Sous la glace de l’Antarctique grouillent les microbes

Situé à 800 mètres sous la glace de l’Antarctique, plongé dans le noir et le froid, le lac Whillans est resté isolé de la surface pendant des milliers d’années. Des chercheurs viennent pourtant d’identifier près de 4.000 espèces de microbes dans ses eaux à 0°C.

Le glacier de Thwaites dans l’Ouest de l’Antarctique. Photo : AFP/VNA/CVN

L’analyse de l’eau et des sédiments remontés du lac Whillans révèle une «communauté microbienne» d’une étonnante complexité : de nombreuses bactéries composant ce bouillon de culture glaciaire sont capables d’exploiter les minéraux du sous-sol pour produire leur énergie et de puiser le carbone nécessaire à leur survie dans le CO2.

«Étant donné qu’on estime qu’il existe plus de 400 lacs subglaciaires et de nombreuses rivières sous la calotte polaire de l’Antarctique, de tels écosystèmes pourraient être monnaie courante», souligne l’étude publiée récemment par la revue Nature.

Les scientifiques cherchent depuis des décennies à déterminer si certaines formes de vie ont pu perdurer, voire évoluer séparément, sous les vastes étendues glacées de l’Antarctique.

Une équipe russe avait ainsi réussi en février 2012, après deux décennies de forage, à atteindre le lac Vostok, grand comme le lac Ontario et situé dans l’un des endroits les plus inaccessibles de la Terre, à 3.769 mètres de profondeur dans l’est de l’Antarctique.

L’analyse des échantillons remontés de ce lac, coupé du monde extérieur durant plus de dix millions d’années, avait initialement laissé penser à la présence de micro-organismes, dont certains peut-être encore inconnus.

Mais il est apparu que les techniques de forage employées par les Russes avaient pu entraîner la contamination des échantillons - voire du lac lui-même - par des microbes venus de la surface, ce qui a jeté un doute sur la validité de ces analyses.

L’équipe du projet WISSARD, entièrement dédié à l’étude du lac Whillans, a donc voulu renouveler l’expérience en s’entourant de toutes les précautions pour éviter de «polluer» le lac.

Eau chaude et propre à tous les étages

Les chercheurs, principalement de nationalité américaine, ont notamment utilisé un système d’injection d’eau chaude, filtrée et désinfectée aux rayons ultraviolets, pour creuser un puits de 60 cm de diamètre dans l’épaisseur de glace située au-dessus du lac. Et ils assurent avoir rigoureusement nettoyé leurs appareils et instruments avant chaque intervention.

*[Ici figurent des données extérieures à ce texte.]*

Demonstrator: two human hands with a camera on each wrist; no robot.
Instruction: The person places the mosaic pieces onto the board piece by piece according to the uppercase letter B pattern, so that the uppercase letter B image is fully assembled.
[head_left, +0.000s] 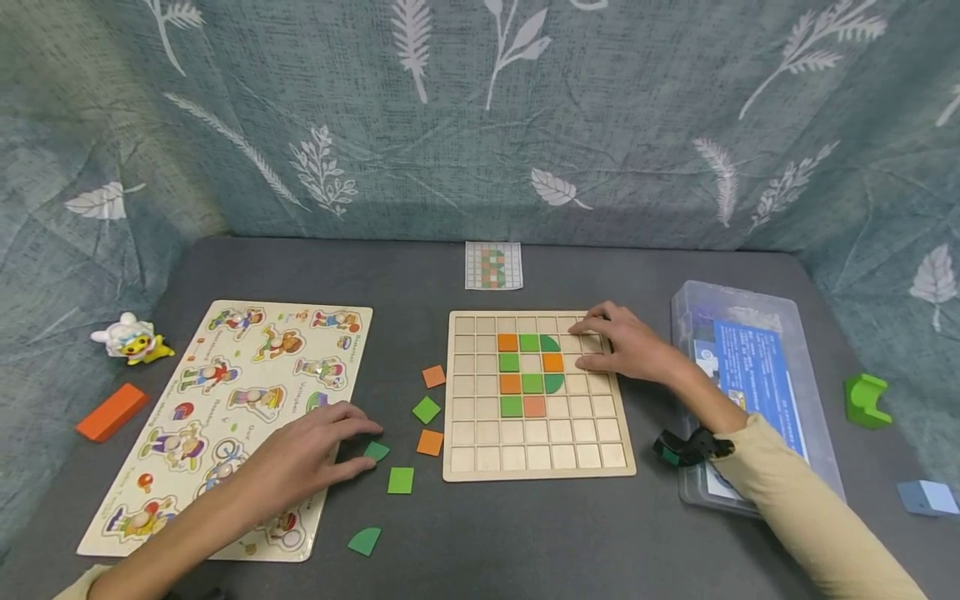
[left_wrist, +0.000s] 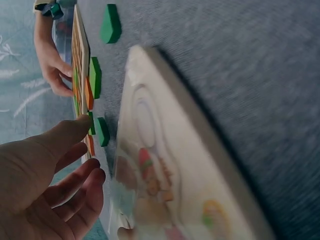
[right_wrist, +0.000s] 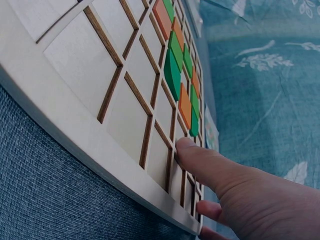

Le projet WISSARD confirme les preuves indirectes accumulées depuis dix ans sur la possibilité d’une vie microbienne dans un environnement sombre et à des températures négatives.

D’après leurs relevés, la profondeur du lac au point de forage était d’environ 2,2 m et la température de l’eau, provenant principalement de la fonte des glaces environnantes sous l’effet de la chaleur du sous-sol, était à peine inférieure à 0°C.

Une analyse génétique des micro-organismes présents dans l’eau du lac a permis d’identifier la présence de 3.931 microbes ou familles de microbes.

Sur ce total, 87% ont pu être rattachés à la famille des bactéries et 3,6% sont classés dans celle des Archaea, aussi appelées «archéobactéries» bien que leurs mécanismes biologiques soient assez différents des bactéries. Près de 800 organismes n’ont en revanche pas pu être classés.

Un grand nombre des microbes évoluant dans le lac Whillans semblent capables de réduire l’azote, le fer ou le soufre présents dans l’eau ou les sédiments rocheux pour produire leur énergie, indique l’étude.

«Enfouie sous 800 mètres de glace en Antarctique gît une partie encore inexplorée de notre biosphère. Le projet WISSARD a donné un aperçu de la nature de la vie microbienne qui pourrait se cacher sous plus de treize millions de km² de calotte polaire», résume Brent Christner, principal auteur de l’étude, dans un communiqué de la Fondation nationale pour la science (NSF) américaine.

La découverte d’un écosystème riche et complexe dans un environnement apparemment aussi stérile que l’Antarctique «permet même de s’interroger sur l’existence de microbes mangeurs de roche sous la glace recouvrant des corps extraterrestres, comme Mars par exemple», estime, dans un commentaire publié séparément par Nature, le glaciologue britannique Martyn Tranter.

La Nasa a d’ailleurs elle aussi apporté son soutien au projet.